Chandler William F, Barkan Ariel L, Hollon Todd, Sakharova Alla, Sack Jayson, Brahma Barunashish, Schteingart David E
*Department of Neurosurgery, University of Michigan, Ann Arbor, Michigan; ‡Division of Metabolism, Endocrinology and Diabetes, University of Michigan, Ann Arbor, Michigan; §Michigan Endocrine Consultants, Berkley, Michigan; ¶Department of Neurosurgery, University of San Diego Health System, San Diego, California; ‖Pediatric Neurosurgery Associates, Children's Healthcare of Atlanta, Atlanta, Georgia.
Neurosurgery. 2016 Feb;78(2):216-23. doi: 10.1227/NEU.0000000000001011.
Transsphenoidal surgery is the standard approach for treating Cushing disease. Evidence is needed to document effectiveness.
To analyze results of transsphenoidal surgery in 276 consecutive patients, including 19 children.

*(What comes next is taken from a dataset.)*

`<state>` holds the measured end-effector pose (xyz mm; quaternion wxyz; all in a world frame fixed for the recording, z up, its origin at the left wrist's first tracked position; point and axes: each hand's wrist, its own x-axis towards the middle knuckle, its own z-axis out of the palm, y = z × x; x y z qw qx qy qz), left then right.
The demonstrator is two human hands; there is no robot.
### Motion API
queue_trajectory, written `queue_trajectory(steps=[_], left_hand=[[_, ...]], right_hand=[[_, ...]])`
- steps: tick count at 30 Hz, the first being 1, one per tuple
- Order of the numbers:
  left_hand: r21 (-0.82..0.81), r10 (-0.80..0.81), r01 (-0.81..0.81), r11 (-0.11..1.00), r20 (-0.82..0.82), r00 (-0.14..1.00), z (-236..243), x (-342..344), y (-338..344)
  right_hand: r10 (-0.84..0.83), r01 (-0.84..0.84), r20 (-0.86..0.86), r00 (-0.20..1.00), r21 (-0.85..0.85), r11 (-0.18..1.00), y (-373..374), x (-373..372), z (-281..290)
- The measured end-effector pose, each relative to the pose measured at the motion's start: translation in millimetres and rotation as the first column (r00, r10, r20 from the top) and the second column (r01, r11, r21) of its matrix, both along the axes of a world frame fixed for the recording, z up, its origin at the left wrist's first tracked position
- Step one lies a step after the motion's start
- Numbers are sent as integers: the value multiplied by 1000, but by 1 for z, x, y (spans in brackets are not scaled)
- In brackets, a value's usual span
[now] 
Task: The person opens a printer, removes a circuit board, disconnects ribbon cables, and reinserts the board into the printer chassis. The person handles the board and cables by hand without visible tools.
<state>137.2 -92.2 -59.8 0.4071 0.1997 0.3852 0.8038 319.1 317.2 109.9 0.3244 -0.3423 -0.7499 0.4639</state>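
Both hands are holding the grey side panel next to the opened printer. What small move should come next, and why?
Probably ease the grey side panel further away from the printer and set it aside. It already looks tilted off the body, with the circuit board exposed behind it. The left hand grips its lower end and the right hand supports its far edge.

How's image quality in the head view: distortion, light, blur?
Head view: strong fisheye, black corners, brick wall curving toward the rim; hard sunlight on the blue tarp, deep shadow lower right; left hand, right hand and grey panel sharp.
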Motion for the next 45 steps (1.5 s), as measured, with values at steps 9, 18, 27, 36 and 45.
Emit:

Medical records were reviewed for patients treated initially with surgery for Cushing disease from 1980 to 2012. Radiographic features, pathology, remissions, recurrences, and complications were recorded. Patients were categorized for statistical analysis based on tumor size (microadenomas, macroadenomas, and negative imaging) and remission type (type 1 = morning cortisol ≤3 μg/dL; type 2 = morning cortisol normal).
Females comprised 78% of patients and were older than men. Imaging showed 50% microadenomas, 13% macroadenomas, and 37% negative for tumor. Remission rates for microadenomas, macroadenomas, and negative imaging were 89%, 66%, and 71%, respectively. Patients with microadenomas were more likely to have type 1 remission. Pathology showed adrenocorticotropic hormone-secreting adenomas in 82% of microadenomas, in 100% of macroadenomas, and in 43% of negative imaging. The incidence of hyperplasia was 8%. The finding of hyperplasia or no tumor on pathology predicted treatment failure. The recurrence rate was 17%, with an average time to recurrence of 4.0 years. Patients with type 1 remission had a lower rate of recurrence (13% type 1 vs 50% type 2) and a longer time to recurrence. Children had similar imaging findings, remission rates, and pathology. There were no operative deaths.
Transsphenoidal surgery provides a safe and effective treatment for Cushing disease. For both adults and children, the best outcomes occurred in patients with microadenomas and/or those with type 1 remission.
经蝶窦手术是治疗库欣病的标准方法。需要证据来证明其有效性。
分析276例连续患者(包括19名儿童)经蝶窦手术的结果。
回顾1980年至2012年最初接受库欣病手术治疗患者的病历。记录影像学特征、病理、缓解情况、复发情况及并发症。根据肿瘤大小(微腺瘤、大腺瘤和影像学阴性)和缓解类型(1型 = 晨皮质醇≤3μg/dL;2型 = 晨皮质醇正常)对患者进行分类以进行统计分析。
女性占患者的78%,且年龄大于男性。影像学显示50%为微腺瘤,13%为大腺瘤,37%未发现肿瘤。微腺瘤、大腺瘤和影像学阴性患者的缓解率分别为89%、66%和71%。微腺瘤患者更易出现1型缓解。病理显示82%的微腺瘤、100%的大腺瘤和43%的影像学阴性患者为促肾上腺皮质激素分泌腺瘤。增生发生率为8%。病理发现增生或无肿瘤预示治疗失败。复发率为17%,平均复发时间为4.0年。1型缓解患者的复发率较低(1型为13%,2型为50%),复发时间较长。儿童的影像学表现、缓解率和病理情况相似。无手术死亡病例。
经蝶窦手术为库欣病提供了一种安全有效的治疗方法。对于成人和儿童,微腺瘤患者和/或1型缓解患者的治疗效果最佳。